Instructions for the task:
Return the run of lines below that opens with the line containing "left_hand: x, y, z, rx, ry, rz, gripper" and closes with the line containing "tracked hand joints", keeping each one exact.

Data block:
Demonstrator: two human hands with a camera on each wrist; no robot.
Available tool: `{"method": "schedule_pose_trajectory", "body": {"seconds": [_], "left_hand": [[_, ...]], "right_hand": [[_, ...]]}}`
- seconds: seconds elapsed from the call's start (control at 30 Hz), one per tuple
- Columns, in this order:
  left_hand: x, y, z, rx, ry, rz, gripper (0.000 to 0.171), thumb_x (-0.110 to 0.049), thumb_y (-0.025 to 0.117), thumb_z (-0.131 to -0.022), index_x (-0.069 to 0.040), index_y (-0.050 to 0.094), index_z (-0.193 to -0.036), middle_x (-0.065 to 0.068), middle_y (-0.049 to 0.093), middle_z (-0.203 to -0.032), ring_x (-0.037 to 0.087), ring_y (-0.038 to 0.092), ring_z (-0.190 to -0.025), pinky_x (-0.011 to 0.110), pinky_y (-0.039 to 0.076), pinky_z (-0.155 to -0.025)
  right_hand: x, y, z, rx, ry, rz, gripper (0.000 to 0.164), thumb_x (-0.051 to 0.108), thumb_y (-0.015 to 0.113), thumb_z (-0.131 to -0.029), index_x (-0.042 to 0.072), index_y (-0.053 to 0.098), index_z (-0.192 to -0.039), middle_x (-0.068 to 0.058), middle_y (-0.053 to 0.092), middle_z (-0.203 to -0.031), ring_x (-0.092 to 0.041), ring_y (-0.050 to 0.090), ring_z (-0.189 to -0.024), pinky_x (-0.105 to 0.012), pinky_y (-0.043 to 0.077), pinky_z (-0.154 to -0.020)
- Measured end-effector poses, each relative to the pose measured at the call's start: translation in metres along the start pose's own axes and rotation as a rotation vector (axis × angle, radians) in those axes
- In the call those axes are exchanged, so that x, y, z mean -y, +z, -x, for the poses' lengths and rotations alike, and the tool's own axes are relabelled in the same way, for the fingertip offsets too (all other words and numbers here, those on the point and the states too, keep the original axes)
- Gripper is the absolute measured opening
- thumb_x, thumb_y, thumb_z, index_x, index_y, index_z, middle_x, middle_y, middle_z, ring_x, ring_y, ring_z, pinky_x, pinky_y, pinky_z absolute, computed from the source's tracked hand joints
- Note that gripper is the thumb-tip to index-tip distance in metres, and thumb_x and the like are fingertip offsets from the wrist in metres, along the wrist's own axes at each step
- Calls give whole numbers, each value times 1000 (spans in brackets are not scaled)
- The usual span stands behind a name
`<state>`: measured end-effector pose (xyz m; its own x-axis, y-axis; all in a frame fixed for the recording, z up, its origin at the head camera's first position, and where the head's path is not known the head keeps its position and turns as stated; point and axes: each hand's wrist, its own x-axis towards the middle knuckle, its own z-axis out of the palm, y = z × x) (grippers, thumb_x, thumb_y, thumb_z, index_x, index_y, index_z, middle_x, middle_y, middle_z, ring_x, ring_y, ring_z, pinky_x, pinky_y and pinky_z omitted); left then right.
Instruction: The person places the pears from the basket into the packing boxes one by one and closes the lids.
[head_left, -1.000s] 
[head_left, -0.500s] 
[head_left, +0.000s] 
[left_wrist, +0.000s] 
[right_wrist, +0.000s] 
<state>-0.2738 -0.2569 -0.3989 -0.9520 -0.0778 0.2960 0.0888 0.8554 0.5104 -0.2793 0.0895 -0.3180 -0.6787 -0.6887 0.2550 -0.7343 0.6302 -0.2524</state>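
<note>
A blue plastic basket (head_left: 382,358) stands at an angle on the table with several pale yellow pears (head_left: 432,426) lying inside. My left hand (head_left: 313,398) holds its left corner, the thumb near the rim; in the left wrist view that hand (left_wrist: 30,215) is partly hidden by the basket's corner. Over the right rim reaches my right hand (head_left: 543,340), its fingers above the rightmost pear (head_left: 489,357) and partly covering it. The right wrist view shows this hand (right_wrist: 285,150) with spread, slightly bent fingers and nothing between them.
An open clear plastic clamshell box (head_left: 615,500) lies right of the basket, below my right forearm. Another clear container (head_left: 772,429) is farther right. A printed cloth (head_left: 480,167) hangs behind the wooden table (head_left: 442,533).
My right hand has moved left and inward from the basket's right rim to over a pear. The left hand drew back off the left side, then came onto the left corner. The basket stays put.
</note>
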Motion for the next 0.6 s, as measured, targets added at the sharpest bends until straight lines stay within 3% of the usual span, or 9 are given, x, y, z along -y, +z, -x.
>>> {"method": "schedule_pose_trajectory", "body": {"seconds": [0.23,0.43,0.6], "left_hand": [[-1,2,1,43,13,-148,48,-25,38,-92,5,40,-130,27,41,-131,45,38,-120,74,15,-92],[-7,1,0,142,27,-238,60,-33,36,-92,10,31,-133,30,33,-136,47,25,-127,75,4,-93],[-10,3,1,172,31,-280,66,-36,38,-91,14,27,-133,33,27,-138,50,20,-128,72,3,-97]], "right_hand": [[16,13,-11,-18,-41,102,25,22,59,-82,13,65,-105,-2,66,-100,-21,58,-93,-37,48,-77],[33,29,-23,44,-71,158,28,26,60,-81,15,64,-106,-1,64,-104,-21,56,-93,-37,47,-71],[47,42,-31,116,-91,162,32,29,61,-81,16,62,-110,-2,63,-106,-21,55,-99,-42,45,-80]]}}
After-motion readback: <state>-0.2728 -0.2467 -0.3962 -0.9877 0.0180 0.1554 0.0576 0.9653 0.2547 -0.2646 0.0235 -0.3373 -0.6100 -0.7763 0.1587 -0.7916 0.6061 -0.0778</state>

Result of this exercise:
  left_hand: x, y, z, rx, ry, rz, gripper (0.000 to 0.171), thumb_x (-0.110 to 0.049), thumb_y (-0.025 to 0.117), thumb_z (-0.131 to -0.022), index_x (-0.069 to 0.040), index_y (-0.050 to 0.094), index_z (-0.193 to -0.036), middle_x (-0.065 to 0.068), middle_y (-0.049 to 0.093), middle_z (-0.203 to -0.032), ring_x (-0.037 to 0.087), ring_y (-0.038 to 0.092), ring_z (-0.190 to -0.025), pinky_x (-0.011 to 0.110), pinky_y (-0.039 to 0.076), pinky_z (-0.155 to -0.025)
  right_hand: x, y, z, rx, ry, rz, gripper (0.000 to 0.164), thumb_x (-0.051 to 0.108), thumb_y (-0.015 to 0.113), thumb_z (-0.131 to -0.029), index_x (-0.042 to 0.072), index_y (-0.053 to 0.098), index_z (-0.192 to -0.039), middle_x (-0.068 to 0.058), middle_y (-0.053 to 0.092), middle_z (-0.203 to -0.031), ring_x (-0.092 to 0.041), ring_y (-0.050 to 0.090), ring_z (-0.189 to -0.024), pinky_x (-0.105 to 0.012), pinky_y (-0.043 to 0.077), pinky_z (-0.154 to -0.020)
- Measured end-effector poses, each relative to the pose measured at the call's start: translation in metres along the start pose's own axes and rotation as a rotation vector (axis × angle, radians) in those axes
- In the call those axes are exchanged, so that x, y, z mean -y, +z, -x, for the poses' lengths and rotations alike, and the tool's own axes are relabelled in the same way, for the fingertip offsets too (all other words and numbers here, those on the point and the states too, keep the original axes)
- Gripper is the absolute measured opening
- thumb_x, thumb_y, thumb_z, index_x, index_y, index_z, middle_x, middle_y, middle_z, ring_x, ring_y, ring_z, pinky_x, pinky_y, pinky_z absolute, computed from the source's tracked hand joints

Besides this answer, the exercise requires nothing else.